Exercise instructions: When you reach the line with "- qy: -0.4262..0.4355" in the data below, begin printing lines exactly, and stop once the line with "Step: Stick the" has been printed.

Given information:
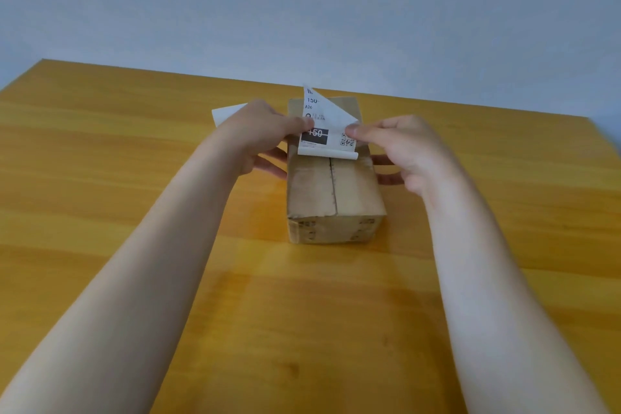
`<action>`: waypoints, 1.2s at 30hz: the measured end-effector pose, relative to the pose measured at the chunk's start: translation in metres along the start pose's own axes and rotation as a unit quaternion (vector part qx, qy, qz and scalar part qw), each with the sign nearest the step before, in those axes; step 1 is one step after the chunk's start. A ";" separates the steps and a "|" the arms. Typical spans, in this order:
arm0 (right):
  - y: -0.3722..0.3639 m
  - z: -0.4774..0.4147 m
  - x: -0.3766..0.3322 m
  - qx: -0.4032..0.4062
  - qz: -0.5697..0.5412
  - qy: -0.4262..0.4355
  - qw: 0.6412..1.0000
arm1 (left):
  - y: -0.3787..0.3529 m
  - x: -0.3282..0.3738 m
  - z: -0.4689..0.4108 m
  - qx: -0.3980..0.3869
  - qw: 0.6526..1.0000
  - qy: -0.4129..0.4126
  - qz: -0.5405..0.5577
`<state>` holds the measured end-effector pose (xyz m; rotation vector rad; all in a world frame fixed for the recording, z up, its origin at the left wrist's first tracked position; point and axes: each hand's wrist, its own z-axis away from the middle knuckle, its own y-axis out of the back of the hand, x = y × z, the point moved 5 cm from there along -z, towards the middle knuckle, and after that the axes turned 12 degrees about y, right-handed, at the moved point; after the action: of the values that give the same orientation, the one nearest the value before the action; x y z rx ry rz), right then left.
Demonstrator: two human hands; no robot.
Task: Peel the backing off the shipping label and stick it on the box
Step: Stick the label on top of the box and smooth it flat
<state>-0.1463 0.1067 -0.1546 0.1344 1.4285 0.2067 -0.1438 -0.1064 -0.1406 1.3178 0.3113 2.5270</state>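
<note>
A brown cardboard box sits on the wooden table, its taped seam running away from me. Above its far half I hold a white shipping label with black print and a QR code. Its top right corner is folded down, white side out, and its lower edge curls up. My left hand pinches the label's left edge. My right hand pinches the folded corner at the right edge. A white sheet pokes out behind my left hand; whether it is the backing I cannot tell.
The yellow-brown wooden table spreads wide on all sides of the box. Its far edge meets a plain pale wall just behind the box. My bare forearms reach in from the bottom corners.
</note>
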 end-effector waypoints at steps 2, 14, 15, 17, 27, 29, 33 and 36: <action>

Finished task:
  - qy: -0.4262..0.4355
  - qw: 0.6412..1.0000
arm1 (left):
  - y: -0.3787..0.3529 m
  - x: -0.3282..0.3738 m
  - z: -0.4689..0.4108 m
  - qx: -0.3980..0.3869
  - qw: 0.6526..1.0000
  - qy: -0.4129..0.4126
  - qz: -0.5405..0.5577
`<state>` holds the measured end-effector pose (xyz m; rotation vector rad; all in a world frame fixed for the recording, z up, its origin at the left wrist's first tracked position; point and axes: each hand's wrist, its own z-axis away from the middle knuckle, its own y-axis out of the back of the hand, x = y × z, the point moved 5 cm from there along -z, towards the middle knuckle, and after that the axes turned 12 degrees about y, right-handed, at the moved point; after the action: of the values that give the same orientation, the one nearest the value before the action; x y z rx ry rz), right then left.
Demonstrator: two human hands; no robot.
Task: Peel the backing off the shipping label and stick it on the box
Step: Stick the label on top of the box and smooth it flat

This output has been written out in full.